Table of Contents

  1. Introduction
  2. CPU work flow
  3. Third Example
  4. Summary

1. Introduction

This the the second post of my TLMBoy post series covering the structure and implementation of the CPU.

In the heart of every compute system you will probably find a CPU (Central Processing Unit). Well, today it would be more like “multiple CPUs”, but in the case of the Game Boy it’s only one Sharp SM83. It’s purpose is quite simple - execute the instructions from your cartridge. Each of the instructions does a small part, like adding two numbers, but the symphony of millions of them can create the impression of an italian plumber eating mushrooms. While there are also some other components involved in this process, like the PPU (Pixel Processing Unit), the APU (Audio Processing Unit), or the Joy Pad, it is the CPU which orchestrates them.

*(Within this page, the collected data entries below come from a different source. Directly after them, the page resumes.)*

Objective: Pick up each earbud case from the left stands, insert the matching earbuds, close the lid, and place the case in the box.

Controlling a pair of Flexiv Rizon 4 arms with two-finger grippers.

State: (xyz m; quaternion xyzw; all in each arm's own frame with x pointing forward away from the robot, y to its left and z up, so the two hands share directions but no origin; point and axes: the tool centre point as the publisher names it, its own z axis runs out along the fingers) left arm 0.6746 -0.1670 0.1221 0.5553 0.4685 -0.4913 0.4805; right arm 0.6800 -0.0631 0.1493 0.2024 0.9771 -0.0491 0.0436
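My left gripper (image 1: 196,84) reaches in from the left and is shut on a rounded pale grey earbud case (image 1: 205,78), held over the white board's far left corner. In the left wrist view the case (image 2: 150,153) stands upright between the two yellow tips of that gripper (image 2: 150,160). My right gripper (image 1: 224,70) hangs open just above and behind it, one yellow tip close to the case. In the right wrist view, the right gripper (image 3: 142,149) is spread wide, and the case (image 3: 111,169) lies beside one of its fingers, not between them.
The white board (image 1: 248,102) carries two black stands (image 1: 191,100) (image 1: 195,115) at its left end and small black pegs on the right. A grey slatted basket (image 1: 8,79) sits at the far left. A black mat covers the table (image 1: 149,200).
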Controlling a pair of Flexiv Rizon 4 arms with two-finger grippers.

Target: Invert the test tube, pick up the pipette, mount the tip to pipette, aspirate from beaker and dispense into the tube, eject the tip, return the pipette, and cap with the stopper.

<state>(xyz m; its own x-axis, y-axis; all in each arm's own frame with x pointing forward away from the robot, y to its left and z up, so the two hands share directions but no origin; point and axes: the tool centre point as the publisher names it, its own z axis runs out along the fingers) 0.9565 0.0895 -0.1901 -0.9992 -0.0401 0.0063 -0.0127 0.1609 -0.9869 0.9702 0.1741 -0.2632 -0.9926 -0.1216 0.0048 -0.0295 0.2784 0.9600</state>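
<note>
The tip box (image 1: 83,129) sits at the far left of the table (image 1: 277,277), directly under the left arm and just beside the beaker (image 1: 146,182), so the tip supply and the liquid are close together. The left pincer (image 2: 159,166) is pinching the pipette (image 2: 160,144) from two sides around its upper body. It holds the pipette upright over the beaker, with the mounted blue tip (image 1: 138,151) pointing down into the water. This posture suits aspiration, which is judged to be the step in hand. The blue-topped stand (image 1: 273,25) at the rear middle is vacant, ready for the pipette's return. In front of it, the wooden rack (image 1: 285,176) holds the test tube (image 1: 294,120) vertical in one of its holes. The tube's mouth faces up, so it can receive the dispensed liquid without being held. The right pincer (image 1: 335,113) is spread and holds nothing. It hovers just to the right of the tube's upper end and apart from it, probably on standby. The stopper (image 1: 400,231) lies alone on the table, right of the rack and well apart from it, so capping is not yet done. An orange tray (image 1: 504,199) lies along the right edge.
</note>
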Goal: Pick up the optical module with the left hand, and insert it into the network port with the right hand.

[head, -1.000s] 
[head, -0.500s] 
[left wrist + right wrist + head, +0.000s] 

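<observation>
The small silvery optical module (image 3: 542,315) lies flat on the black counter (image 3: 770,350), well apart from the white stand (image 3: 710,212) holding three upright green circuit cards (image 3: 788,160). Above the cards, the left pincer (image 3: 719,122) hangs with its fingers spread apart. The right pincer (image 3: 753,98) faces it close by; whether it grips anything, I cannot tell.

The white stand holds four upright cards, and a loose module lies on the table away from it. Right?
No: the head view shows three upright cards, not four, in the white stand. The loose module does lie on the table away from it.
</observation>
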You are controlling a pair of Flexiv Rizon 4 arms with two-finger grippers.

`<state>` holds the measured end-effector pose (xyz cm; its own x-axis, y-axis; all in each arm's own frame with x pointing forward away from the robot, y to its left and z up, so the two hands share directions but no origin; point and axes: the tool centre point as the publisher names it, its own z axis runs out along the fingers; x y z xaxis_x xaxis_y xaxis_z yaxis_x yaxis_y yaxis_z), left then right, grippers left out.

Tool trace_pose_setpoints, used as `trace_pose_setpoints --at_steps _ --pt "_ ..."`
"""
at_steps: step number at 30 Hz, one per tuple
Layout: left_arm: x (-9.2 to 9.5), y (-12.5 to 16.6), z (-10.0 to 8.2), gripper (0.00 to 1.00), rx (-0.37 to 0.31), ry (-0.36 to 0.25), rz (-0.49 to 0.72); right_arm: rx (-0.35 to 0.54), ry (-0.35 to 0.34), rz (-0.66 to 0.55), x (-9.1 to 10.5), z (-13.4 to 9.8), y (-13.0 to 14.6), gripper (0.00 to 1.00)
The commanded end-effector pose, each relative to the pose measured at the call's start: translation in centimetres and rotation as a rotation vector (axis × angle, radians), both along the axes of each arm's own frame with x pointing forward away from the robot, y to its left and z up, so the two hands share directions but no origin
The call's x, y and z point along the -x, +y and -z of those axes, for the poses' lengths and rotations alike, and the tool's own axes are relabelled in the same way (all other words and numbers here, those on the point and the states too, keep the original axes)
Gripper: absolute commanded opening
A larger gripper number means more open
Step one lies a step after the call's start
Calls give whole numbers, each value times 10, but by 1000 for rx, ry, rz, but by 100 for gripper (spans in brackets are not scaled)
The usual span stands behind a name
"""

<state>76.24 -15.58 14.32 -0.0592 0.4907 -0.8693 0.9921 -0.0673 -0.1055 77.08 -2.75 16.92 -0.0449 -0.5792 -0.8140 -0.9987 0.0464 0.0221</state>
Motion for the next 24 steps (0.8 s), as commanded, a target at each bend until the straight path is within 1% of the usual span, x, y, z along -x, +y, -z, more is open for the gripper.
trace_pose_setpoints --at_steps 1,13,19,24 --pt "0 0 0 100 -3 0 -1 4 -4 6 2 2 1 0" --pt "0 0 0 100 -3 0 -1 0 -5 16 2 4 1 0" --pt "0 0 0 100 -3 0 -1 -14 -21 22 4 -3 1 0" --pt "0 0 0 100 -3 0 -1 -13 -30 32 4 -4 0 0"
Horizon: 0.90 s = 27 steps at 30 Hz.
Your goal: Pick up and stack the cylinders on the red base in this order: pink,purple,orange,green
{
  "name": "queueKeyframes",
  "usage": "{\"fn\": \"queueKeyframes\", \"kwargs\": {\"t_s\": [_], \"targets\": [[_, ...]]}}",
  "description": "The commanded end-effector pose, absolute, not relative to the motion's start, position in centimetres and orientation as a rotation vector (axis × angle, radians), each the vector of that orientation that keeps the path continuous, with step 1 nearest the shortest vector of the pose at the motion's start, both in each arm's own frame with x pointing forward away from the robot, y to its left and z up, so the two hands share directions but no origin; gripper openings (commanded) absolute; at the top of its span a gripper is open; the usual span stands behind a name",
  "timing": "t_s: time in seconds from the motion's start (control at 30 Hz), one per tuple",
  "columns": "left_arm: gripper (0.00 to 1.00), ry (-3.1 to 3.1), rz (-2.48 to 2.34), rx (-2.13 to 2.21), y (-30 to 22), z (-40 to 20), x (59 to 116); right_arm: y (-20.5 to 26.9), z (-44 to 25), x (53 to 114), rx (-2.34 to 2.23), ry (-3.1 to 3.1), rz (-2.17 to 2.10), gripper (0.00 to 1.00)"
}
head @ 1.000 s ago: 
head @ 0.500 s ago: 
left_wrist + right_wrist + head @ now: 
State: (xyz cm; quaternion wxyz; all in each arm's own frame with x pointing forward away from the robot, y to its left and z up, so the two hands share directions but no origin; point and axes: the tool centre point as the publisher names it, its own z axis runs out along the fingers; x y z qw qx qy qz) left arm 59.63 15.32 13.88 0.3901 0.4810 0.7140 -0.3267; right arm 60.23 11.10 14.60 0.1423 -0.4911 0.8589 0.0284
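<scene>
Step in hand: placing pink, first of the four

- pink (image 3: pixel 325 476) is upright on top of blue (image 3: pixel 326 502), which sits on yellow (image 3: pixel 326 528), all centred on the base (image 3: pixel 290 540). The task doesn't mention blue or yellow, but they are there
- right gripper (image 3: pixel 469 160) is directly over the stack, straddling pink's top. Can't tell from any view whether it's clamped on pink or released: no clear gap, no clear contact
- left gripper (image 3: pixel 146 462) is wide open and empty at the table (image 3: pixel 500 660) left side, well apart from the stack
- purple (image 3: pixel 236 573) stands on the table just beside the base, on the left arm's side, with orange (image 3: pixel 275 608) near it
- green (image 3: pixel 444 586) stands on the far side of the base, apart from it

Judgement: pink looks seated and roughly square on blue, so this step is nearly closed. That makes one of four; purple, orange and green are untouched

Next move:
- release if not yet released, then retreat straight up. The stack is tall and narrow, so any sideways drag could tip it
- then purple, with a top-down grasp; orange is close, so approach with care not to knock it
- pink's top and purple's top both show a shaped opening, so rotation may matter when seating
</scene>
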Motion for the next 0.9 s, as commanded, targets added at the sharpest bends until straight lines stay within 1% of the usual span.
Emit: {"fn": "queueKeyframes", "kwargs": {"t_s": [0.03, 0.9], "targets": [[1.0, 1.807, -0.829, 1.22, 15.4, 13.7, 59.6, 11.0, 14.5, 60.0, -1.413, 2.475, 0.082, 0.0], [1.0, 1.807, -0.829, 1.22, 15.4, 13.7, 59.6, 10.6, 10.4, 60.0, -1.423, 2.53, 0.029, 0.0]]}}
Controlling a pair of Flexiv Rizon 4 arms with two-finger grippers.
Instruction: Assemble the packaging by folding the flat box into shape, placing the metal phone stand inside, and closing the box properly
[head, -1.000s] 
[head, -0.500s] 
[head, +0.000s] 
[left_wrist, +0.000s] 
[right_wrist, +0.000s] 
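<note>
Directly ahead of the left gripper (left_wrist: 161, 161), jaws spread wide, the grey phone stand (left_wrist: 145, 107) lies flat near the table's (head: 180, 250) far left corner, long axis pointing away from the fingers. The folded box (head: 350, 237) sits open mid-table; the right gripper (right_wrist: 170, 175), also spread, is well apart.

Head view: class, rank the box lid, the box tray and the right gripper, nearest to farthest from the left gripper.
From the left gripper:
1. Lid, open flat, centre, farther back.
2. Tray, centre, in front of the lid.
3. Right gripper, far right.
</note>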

In the following I’ll first provide you with a general work flow of the SM83 and then highlight some certain aspects like the register file.

2. CPU work flow

As already mentioned before, executing instruction is one of the CPU’s main tasks. These instructions are found in binary form in the cartridge and are loaded/executed by the CPU. Usually the process can be divided into several single stages, which are shown in the following, simplifying graphic.

Gameboy Workflowo

Seperating the instruction execution into multiple stages isn’t only advantageous from the comprehension perspective. In fact, it’s also how it’s really implemented! With each clock cycle instructions are forwarded from one stage to the next one. So, looking at graphic above, some interesting questions may arise:

  • How long does it take for an instruction to be executed?
  • How many instructions can the CPU execute in a given time frame?

From the graphic above, one might assume that an instruction takes 2 cycles to be completed. In the fist cycle it’s fetched from the cartridge, while in the second cycle it’s decoded, executed, and interrupts are handled. This is true for many instructions, but there are also quite a few instructions that reside up to 3 cycles in the decode and execute stage. Hence, an instruction requires between 2 and 4 cycles to be executed. Would this now mean that the CPU completes between 0.5 and 0.25 instructions per cycle? Interestingly, the answer to this question is “no” as a technique called pipelining is employed by the SM83. With this enhacement multiple instructions ripple through the two stages at the same time! This is pretty much like doing laundry. If your washing machine is finished, you can put your clean clothes into the dryer and start another round of washing at the same time. While this analogy might seem odd at first, it describes the situation quite accurate! Assuming that each instruction takes 2 cycles to finish, the CPU can finish up to one instruction in one cycle in case the pipeline is filled. But what about instructions that reside multiple cycles in the last stage? Or in terms of our analogy: What if the dryer takes longer than washing? Well, they just let the preceding instruction/stage wait.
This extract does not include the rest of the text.